Over-constrained problems are ubiquitous in real-world decision and optimization problems, in particular, those emerging from self-organizing, autonomous systems where the full problem specification is only available at runtime. To address over-constrainedness, several theoretical formalisms to describe soft constraints have been proposed, including weighted, fuzzy, or probabilistic constraints. All of them were shown to be instances of algebraic structures such as valuation structures or c-semirings.
In terms of implemented modeling languages and solvers, however, the field of soft constraints lags far behind the state of the art in classical constraint optimization. Therefore, this dissertation describes MiniBrass, a versatile soft constraint modeling language building on the unifying algebraic framework of partially-ordered valuation structures (PVS). It is implemented as an extension of MiniZinc and MiniSearch. The most important characteristics of MiniBrass, and the ones that distinguish it from previous work, are that it is extensible and modular, supports a variety of concrete soft constraint formalisms, works with many solvers (inherited from MiniZinc), admits a graphical modeling language, and has been applied to several real-life case studies.

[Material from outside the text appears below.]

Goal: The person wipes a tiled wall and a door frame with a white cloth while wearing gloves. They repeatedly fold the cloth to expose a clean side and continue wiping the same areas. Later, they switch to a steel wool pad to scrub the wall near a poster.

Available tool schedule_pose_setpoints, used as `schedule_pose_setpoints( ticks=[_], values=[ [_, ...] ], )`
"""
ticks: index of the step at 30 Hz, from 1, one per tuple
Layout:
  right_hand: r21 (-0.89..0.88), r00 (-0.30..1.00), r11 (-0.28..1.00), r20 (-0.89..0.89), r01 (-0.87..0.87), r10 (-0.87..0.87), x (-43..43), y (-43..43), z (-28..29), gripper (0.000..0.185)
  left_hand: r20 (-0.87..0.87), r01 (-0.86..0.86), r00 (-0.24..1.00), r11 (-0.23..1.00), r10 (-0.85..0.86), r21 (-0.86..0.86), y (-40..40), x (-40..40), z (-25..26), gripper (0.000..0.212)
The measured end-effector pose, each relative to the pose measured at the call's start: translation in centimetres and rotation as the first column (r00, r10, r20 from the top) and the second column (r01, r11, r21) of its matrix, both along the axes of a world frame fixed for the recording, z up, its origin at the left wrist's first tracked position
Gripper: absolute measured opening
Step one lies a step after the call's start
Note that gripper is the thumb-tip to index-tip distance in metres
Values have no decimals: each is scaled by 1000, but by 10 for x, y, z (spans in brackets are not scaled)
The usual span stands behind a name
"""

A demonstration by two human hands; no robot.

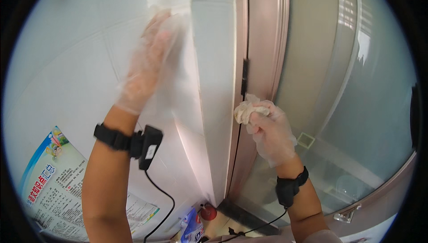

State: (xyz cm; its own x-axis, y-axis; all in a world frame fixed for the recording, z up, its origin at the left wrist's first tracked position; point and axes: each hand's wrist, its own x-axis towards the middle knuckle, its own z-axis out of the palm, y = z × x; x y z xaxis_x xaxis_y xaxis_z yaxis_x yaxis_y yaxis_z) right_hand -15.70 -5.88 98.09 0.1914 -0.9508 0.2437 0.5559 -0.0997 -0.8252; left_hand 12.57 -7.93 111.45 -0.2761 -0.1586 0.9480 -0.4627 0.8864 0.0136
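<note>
My left hand (148, 56), in a clear plastic glove and blurred, lies stretched out at the white tiled wall (83, 72), near its corner edge. Whether it touches the tiles or has anything under it cannot be told. My right hand (271, 122), gloved the same way, grips a crumpled whitish cloth or wipe (249, 112). That bundle is beside the pinkish metal door frame (262, 39), just below a black hinge (245, 76). Each wrist wears a black strap with a small device and a cable.
Right of the frame is a glass door panel (371, 109) with a metal handle (346, 214) low down. A printed poster (57, 189) hangs at lower left. On the floor stand a blue plastic bag or pouch (192, 226) and a red round object (208, 212), near a dark threshold (247, 216).
</note>
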Motion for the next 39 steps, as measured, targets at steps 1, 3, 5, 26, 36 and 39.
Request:
schedule_pose_setpoints(
  ticks=[1, 3, 5, 26, 36, 39],
  values=[
    [-25, 987, 998, 149, -57, 60, -1, 9, -2, 23, -12, 69, 998, 996, -69, 58, 5, 2, -10, 55],
    [72, 975, 995, 217, -65, 48, -6, 22, -7, 24, -151, 131, 984, 957, -94, 259, 38, 1, -54, 56],
    [110, 968, 990, 245, -91, 62, -11, 30, -14, 24, -93, -148, 979, 949, 180, 279, 65, -10, -92, 55],
    [-137, 998, 989, -11, 52, -54, -23, 71, -57, 23, -568, 298, 755, 600, 329, 743, 114, -104, -177, 10],
    [63, 994, 995, 84, -76, 71, -21, 75, -54, 27, -348, -99, 829, 727, 438, 679, 122, -107, -180, 27],
    [100, 999, 995, 32, 2, -6, -18, 75, -53, 26, -42, -319, 932, 872, 359, 371, 131, -101, -165, 37]
  ],
)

Contributions of this dissertation include the following: (1) The design, implementation, and performance evaluation of MiniBrass using 28 benchmark problems and six solvers, (2) A formal foundation that includes the systematic derivation of partially-ordered valuation structures and c-semirings from partial orders using basic category theory, (3) The qualitative soft constraint formalism constraint preferences, and (4) concepts for multiagent optimization with (possibly) antagonistic preferences, including lexicographic and Cartesian products as well as voting operators.